AP Photo/Jae C. Hong
"The reason I haven't taken SpaceX public is the goals of SpaceX are very long-term, which is to establish a city on Mars," Musk said at a press briefing on September 8.
It wasn't the first time Musk has talked about sending people to Mars, but it was the first time he mentioned a Martian metropolis. While this dream seems far fetched, Musk has a history creating game-changing companies that think differently and have revolutionized industries.
Previously, he's said he thinks we'll have people visiting the Red Planet in 10 years. He's even told Steven Colbert his reasoning behind the plan. First, he said, if humans become "a multi-planet species, humanity as we know it is likely to propagate into the future much further than if we are a single-planet species."

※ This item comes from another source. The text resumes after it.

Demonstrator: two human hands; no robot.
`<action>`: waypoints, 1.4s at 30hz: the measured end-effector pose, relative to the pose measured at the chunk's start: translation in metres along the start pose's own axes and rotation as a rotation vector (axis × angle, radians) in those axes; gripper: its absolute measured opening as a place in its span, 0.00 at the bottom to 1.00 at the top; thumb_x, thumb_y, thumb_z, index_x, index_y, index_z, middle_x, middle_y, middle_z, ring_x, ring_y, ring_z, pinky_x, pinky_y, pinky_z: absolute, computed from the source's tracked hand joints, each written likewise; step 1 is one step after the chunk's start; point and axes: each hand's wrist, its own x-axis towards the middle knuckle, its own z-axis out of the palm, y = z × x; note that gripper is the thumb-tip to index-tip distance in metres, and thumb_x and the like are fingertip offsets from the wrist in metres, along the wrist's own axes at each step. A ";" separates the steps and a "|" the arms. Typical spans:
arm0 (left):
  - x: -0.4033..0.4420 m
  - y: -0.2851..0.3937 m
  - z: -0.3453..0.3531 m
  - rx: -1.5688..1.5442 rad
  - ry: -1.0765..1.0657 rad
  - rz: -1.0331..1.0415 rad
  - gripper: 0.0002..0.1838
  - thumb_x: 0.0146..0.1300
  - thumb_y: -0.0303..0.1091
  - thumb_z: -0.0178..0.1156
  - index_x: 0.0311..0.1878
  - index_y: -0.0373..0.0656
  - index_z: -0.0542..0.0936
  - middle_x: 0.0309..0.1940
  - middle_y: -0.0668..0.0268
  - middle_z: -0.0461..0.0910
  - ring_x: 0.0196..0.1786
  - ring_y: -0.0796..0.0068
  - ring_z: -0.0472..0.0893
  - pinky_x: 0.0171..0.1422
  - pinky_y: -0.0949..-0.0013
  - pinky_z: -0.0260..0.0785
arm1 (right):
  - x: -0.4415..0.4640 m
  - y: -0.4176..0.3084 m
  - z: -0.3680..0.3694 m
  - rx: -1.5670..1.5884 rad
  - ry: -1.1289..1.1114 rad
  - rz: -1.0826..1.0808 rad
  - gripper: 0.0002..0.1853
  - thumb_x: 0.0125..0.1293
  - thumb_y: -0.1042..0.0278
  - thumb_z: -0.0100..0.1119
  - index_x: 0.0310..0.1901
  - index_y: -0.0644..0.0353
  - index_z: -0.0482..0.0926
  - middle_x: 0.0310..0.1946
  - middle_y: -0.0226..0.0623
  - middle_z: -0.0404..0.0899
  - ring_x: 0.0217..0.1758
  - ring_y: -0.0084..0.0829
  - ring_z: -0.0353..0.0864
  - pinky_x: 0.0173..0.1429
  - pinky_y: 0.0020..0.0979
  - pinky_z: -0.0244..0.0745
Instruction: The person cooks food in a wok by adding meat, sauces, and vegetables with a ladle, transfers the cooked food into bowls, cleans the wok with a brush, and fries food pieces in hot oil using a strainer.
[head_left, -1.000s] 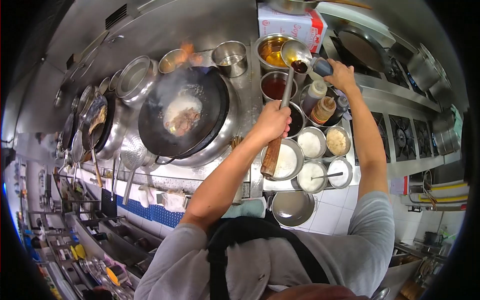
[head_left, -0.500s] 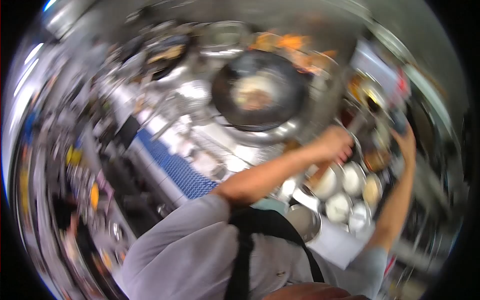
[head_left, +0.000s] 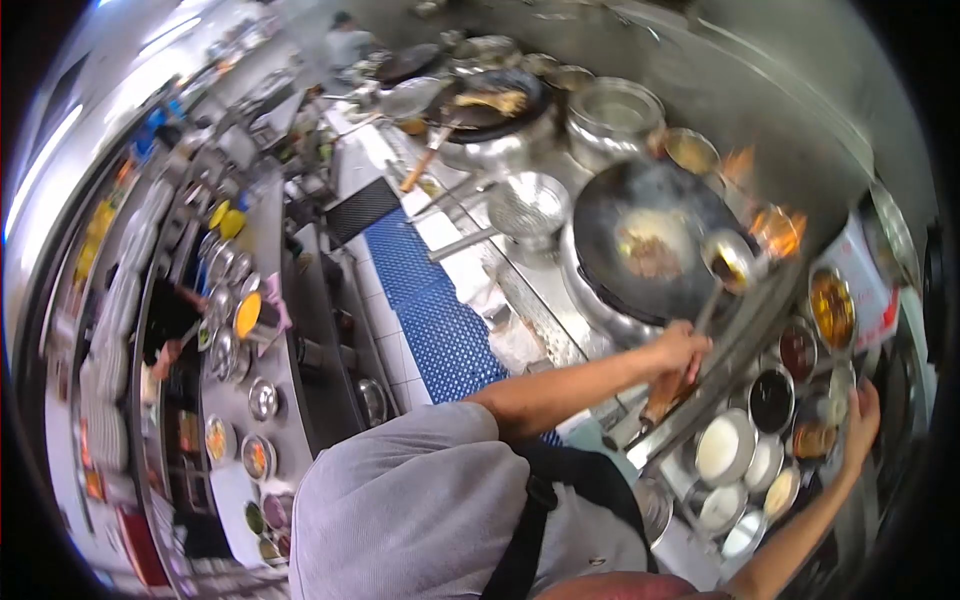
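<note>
My left hand (head_left: 680, 350) is closed round the handle of a ladle (head_left: 724, 252). Its wooden end sticks out below my fist, and dark liquid sits in the bowl, over the right rim of a black wok (head_left: 610, 240). Inside the wok lie pale and brownish food pieces (head_left: 652, 258) with light steam. At the far right, my right hand (head_left: 863, 420) curls beside a pale upright object (head_left: 842, 385) among the seasoning containers; what its fingers grip is unclear. Close by are a pot of amber oil (head_left: 832, 308) and a jar of brown liquid (head_left: 813, 440).
Flames (head_left: 778, 230) rise at the wok's right. Bowls of white powder (head_left: 724, 448) and dark sauce (head_left: 771, 400) crowd the right side. A strainer (head_left: 528, 205) rests left of the wok. A second wok (head_left: 490, 104) stands farther back. Left are a blue mat (head_left: 425, 315) and a prep counter (head_left: 240, 400).
The ladle has moved from above the seasoning containers to the wok's right rim. My right hand stays near the containers. The view has turned and is less blurred.
</note>
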 end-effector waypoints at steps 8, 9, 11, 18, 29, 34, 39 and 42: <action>0.018 -0.024 -0.095 -0.011 -0.040 0.037 0.18 0.71 0.42 0.66 0.53 0.38 0.77 0.44 0.65 0.80 0.43 0.77 0.79 0.45 0.70 0.75 | -0.177 -0.251 0.394 0.965 -0.238 0.495 0.29 0.77 0.69 0.53 0.76 0.65 0.62 0.43 0.38 0.81 0.36 0.28 0.82 0.35 0.30 0.80; 0.021 -0.024 -0.119 0.053 -0.138 0.048 0.17 0.72 0.43 0.64 0.53 0.39 0.79 0.43 0.66 0.80 0.45 0.77 0.79 0.48 0.68 0.75 | -0.172 -0.244 0.412 1.016 -0.200 0.452 0.31 0.72 0.78 0.53 0.76 0.66 0.61 0.41 0.39 0.80 0.32 0.27 0.80 0.30 0.27 0.77; -0.011 0.006 -0.153 0.357 -0.137 0.215 0.17 0.76 0.44 0.57 0.50 0.40 0.85 0.37 0.64 0.82 0.40 0.68 0.77 0.52 0.60 0.71 | -0.161 -0.239 0.428 0.721 -0.166 0.401 0.32 0.69 0.77 0.55 0.75 0.67 0.63 0.40 0.41 0.81 0.32 0.29 0.81 0.32 0.31 0.79; -0.040 0.049 -0.235 1.222 0.122 0.592 0.16 0.75 0.43 0.55 0.47 0.44 0.87 0.48 0.59 0.85 0.59 0.54 0.76 0.57 0.45 0.70 | -0.167 -0.247 0.488 -0.293 0.066 0.249 0.36 0.58 0.75 0.62 0.70 0.73 0.69 0.42 0.53 0.84 0.43 0.50 0.85 0.57 0.40 0.78; -0.035 0.037 -0.258 1.244 -0.028 0.585 0.16 0.73 0.44 0.58 0.38 0.42 0.86 0.42 0.56 0.85 0.52 0.49 0.78 0.56 0.44 0.70 | -0.197 -0.325 0.467 1.129 -0.248 0.666 0.16 0.68 0.71 0.56 0.52 0.74 0.77 0.29 0.37 0.78 0.21 0.20 0.70 0.18 0.22 0.64; -0.058 0.056 -0.271 1.212 -0.060 0.657 0.15 0.74 0.43 0.57 0.38 0.43 0.86 0.42 0.58 0.84 0.52 0.51 0.78 0.57 0.46 0.68 | -0.205 -0.297 0.461 0.042 -0.073 -0.044 0.30 0.58 0.81 0.58 0.66 0.66 0.76 0.28 0.33 0.81 0.23 0.21 0.74 0.29 0.28 0.70; -0.038 0.039 -0.264 1.194 -0.019 0.645 0.15 0.73 0.43 0.58 0.38 0.44 0.87 0.41 0.61 0.85 0.54 0.52 0.77 0.57 0.46 0.67 | -0.200 -0.322 0.454 0.166 -0.191 0.260 0.31 0.58 0.80 0.62 0.67 0.68 0.74 0.26 0.30 0.78 0.22 0.22 0.75 0.26 0.28 0.68; -0.039 0.046 -0.261 1.128 -0.014 0.650 0.15 0.73 0.44 0.58 0.38 0.43 0.86 0.42 0.61 0.85 0.53 0.51 0.77 0.57 0.47 0.68 | -0.230 -0.323 0.422 0.241 -0.126 0.320 0.29 0.59 0.80 0.62 0.65 0.71 0.75 0.26 0.30 0.78 0.21 0.19 0.75 0.25 0.25 0.66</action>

Earlier this year, he told Henry Blodget that his plan involves taking a large number of people and a lot of cargo to Mars. He then wants to work on terraforming the planet to make it more habitable, to make it more like earth over time.

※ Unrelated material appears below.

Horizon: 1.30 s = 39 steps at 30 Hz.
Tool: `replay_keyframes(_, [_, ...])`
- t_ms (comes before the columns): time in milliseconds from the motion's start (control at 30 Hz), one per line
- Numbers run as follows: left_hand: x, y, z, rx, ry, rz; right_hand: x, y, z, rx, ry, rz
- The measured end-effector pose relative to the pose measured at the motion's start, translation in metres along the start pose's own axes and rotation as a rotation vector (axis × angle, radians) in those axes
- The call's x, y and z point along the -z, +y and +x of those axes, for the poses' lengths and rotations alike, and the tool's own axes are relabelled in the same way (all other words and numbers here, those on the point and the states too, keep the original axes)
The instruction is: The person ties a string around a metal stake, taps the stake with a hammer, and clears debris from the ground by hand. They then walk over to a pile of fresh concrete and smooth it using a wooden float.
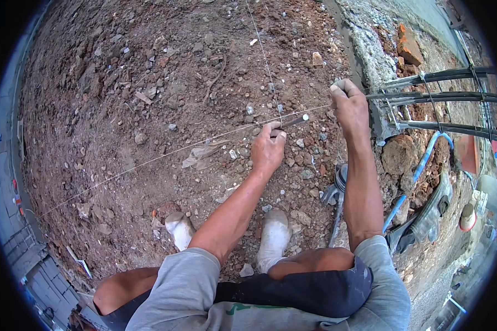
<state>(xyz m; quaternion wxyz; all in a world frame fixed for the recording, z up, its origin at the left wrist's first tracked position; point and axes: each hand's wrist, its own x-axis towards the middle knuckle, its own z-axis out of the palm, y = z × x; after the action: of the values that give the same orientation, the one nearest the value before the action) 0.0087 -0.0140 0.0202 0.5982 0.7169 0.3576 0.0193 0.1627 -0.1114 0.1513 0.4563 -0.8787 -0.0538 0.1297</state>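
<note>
My left hand (269,148) is closed around a short dark metal rod (296,121), whose bright end points up and to the right. A thin pale string (226,132) stretches across the soil from the lower left, past the rod, to my right hand (350,105). The thumb and fingers of that hand are pinched together at the string's end, beside the concrete edge. A second string (265,55) comes down from the top and meets the first near the rod. Whether it is tied to the rod I cannot make out.
Rough soil with stones (149,99) lies around my feet. On the right, dark steel bars (442,98) stick out from a concrete edge (373,49), near a broken brick (410,47). A blue hose (427,157) and a tool with a metal shaft (337,215) lie close to my right arm.
</note>
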Motion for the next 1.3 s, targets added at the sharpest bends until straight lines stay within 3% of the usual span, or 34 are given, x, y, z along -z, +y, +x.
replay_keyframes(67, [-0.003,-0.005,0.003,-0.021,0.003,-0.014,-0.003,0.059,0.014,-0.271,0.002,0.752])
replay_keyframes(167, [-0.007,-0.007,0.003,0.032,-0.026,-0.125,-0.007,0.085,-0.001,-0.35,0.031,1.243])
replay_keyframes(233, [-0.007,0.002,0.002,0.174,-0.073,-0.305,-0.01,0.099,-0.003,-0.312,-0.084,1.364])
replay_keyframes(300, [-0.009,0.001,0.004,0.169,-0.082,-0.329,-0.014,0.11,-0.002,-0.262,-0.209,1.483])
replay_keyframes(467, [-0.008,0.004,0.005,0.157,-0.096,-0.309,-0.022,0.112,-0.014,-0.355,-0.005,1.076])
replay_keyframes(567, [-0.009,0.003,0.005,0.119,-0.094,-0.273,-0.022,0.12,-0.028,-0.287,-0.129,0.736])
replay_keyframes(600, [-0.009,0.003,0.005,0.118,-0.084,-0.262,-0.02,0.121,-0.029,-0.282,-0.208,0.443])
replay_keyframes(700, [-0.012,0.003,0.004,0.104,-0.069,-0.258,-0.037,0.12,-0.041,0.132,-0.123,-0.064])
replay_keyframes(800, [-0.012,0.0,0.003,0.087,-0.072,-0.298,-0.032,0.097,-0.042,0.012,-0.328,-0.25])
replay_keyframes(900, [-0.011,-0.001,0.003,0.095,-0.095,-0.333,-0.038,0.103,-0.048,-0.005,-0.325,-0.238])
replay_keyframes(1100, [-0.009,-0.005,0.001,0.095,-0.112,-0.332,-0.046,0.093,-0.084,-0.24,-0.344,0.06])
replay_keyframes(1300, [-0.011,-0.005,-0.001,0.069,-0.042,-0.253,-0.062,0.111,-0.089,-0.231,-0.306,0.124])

It's "a serious fixer upper, but it's possible" Musk said in an interview last year at Ignition. Greenhouse gasses would warm things up, the atmosphere would get dense, the water would melt and form liquid oceans, he said.
Perhaps in the coming weeks, the Mars rover Curiosity will reveal whether the Red Planet had previously been hospitable to life: a big hurdle to making this all happen.